» **INSTRUCTIONS TO FOLLOW**
Once you find the line containing "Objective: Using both" in the data below, copy it and each following line exactly, up to and including the line containing "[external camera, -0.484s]", and nothing else.

» **DATA PROVIDED**
=== Section Start ===

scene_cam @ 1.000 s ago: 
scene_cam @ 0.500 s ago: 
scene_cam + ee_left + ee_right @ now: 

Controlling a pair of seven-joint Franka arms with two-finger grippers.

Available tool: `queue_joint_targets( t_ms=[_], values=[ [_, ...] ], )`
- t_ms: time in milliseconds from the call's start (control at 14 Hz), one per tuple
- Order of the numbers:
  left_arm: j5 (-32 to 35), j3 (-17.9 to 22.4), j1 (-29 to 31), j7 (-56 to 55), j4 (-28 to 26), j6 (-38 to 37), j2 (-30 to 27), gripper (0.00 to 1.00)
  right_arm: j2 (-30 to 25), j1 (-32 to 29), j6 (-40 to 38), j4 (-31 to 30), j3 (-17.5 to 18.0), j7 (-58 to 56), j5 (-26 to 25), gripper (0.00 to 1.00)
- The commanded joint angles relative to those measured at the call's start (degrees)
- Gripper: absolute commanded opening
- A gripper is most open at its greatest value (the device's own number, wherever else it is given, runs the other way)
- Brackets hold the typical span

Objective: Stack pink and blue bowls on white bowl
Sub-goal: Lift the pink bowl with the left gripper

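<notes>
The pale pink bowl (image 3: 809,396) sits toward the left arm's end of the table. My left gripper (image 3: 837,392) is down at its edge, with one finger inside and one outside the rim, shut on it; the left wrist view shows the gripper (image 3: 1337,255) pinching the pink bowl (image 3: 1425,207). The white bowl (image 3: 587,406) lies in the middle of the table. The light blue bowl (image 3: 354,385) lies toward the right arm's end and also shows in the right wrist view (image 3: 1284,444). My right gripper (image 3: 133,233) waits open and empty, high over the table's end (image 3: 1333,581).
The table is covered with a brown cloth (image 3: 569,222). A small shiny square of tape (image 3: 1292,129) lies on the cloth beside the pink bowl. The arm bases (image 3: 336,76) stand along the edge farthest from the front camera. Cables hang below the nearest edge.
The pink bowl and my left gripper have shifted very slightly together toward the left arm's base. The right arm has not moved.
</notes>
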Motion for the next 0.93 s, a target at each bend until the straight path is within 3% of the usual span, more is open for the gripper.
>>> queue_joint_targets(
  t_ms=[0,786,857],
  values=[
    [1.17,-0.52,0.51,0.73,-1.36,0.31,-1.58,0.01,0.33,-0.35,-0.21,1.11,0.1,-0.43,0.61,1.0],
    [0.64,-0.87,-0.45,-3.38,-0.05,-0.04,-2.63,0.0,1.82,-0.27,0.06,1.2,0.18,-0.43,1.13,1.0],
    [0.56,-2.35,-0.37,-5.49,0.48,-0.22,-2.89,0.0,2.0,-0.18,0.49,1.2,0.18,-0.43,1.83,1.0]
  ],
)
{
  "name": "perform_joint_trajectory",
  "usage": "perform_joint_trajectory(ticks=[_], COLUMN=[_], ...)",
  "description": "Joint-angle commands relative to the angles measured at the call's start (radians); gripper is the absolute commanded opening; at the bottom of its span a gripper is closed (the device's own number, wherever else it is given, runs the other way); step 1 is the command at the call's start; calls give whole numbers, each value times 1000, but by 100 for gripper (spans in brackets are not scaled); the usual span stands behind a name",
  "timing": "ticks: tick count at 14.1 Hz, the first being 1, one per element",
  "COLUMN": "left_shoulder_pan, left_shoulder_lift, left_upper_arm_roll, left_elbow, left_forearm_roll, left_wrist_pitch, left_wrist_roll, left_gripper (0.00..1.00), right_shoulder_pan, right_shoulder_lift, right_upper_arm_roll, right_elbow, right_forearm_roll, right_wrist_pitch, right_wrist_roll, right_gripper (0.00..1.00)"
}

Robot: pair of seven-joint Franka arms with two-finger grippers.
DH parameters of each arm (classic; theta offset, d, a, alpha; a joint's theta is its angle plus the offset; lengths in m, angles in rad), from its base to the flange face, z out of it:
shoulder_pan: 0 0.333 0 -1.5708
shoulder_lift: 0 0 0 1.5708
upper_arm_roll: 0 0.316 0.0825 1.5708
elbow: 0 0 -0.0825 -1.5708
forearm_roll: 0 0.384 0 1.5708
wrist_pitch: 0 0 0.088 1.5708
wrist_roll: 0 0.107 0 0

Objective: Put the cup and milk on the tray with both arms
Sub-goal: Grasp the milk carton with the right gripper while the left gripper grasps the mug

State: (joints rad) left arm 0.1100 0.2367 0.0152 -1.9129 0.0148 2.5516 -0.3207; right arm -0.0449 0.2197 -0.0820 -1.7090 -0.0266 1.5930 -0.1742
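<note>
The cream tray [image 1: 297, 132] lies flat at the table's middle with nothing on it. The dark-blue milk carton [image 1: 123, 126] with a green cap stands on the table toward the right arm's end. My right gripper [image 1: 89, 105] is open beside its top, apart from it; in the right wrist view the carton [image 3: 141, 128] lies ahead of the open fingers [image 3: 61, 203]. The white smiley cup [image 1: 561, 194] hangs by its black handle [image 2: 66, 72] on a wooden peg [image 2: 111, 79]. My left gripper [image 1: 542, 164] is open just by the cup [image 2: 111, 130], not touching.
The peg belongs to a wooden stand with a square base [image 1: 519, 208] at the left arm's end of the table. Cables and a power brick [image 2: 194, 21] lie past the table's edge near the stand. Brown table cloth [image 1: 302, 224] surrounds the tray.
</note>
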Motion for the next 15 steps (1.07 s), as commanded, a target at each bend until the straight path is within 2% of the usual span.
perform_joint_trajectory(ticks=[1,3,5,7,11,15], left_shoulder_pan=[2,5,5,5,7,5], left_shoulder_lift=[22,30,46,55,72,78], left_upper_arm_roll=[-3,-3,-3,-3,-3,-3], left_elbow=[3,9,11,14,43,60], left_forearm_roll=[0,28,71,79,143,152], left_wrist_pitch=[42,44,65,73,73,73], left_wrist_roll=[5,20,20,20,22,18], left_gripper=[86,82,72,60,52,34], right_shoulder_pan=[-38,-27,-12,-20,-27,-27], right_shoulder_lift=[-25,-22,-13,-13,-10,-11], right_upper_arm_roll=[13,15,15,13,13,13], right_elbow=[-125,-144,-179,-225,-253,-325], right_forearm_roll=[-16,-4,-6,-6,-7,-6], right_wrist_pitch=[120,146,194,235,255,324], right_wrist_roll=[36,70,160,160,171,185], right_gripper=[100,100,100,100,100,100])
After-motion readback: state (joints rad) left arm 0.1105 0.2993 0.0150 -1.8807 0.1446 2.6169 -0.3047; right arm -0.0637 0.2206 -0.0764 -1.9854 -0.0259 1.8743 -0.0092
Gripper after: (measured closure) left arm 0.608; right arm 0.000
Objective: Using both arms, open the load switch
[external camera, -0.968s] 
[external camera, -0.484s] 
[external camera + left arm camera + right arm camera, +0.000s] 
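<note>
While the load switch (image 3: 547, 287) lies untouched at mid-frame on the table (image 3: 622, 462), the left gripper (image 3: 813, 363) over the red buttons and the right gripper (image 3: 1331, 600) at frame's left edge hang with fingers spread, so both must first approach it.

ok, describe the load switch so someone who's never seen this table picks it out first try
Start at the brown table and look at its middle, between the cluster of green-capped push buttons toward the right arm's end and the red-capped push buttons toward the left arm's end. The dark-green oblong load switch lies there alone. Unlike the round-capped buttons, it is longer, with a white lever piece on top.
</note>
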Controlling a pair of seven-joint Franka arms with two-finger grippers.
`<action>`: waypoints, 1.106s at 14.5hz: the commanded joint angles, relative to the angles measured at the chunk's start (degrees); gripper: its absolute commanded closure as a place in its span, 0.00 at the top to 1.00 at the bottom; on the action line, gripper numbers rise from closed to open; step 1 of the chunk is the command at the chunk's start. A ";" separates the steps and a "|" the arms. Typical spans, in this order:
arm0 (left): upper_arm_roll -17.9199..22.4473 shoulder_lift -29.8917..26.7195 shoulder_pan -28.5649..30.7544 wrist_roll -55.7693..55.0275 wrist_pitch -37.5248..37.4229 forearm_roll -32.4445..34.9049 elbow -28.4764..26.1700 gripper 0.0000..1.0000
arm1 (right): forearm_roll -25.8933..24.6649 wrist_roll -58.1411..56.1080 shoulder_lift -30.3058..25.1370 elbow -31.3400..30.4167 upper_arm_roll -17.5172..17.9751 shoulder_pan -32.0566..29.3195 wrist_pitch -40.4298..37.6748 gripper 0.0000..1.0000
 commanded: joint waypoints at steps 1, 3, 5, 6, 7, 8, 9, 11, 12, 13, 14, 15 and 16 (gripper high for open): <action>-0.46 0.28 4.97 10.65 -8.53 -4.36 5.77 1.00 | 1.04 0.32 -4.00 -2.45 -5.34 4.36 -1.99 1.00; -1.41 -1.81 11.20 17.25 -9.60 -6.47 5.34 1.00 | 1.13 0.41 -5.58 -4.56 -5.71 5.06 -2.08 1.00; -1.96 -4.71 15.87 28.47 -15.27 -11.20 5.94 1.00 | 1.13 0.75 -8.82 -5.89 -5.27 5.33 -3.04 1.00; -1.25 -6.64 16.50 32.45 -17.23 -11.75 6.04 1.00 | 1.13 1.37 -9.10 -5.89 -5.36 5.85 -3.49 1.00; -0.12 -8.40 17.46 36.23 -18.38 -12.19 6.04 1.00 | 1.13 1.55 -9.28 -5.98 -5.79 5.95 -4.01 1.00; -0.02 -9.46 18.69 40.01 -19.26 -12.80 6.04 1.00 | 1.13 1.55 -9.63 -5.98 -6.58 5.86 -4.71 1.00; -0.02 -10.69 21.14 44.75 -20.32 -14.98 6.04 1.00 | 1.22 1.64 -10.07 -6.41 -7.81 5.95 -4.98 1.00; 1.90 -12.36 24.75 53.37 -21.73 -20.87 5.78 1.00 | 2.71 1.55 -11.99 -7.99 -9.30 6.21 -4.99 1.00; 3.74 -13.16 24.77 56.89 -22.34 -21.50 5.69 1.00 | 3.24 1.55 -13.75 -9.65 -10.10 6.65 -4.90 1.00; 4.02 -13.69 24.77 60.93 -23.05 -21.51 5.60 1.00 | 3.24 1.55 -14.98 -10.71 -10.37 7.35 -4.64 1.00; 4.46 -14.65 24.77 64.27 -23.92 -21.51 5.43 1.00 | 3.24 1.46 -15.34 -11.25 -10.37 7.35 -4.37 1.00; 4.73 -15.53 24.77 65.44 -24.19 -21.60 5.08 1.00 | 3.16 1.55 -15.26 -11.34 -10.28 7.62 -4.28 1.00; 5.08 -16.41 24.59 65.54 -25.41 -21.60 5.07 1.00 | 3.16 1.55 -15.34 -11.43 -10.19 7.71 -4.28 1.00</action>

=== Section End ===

» **THE COMPLETED TASK**
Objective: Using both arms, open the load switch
[external camera, -0.968s] 
[external camera, -0.484s] 

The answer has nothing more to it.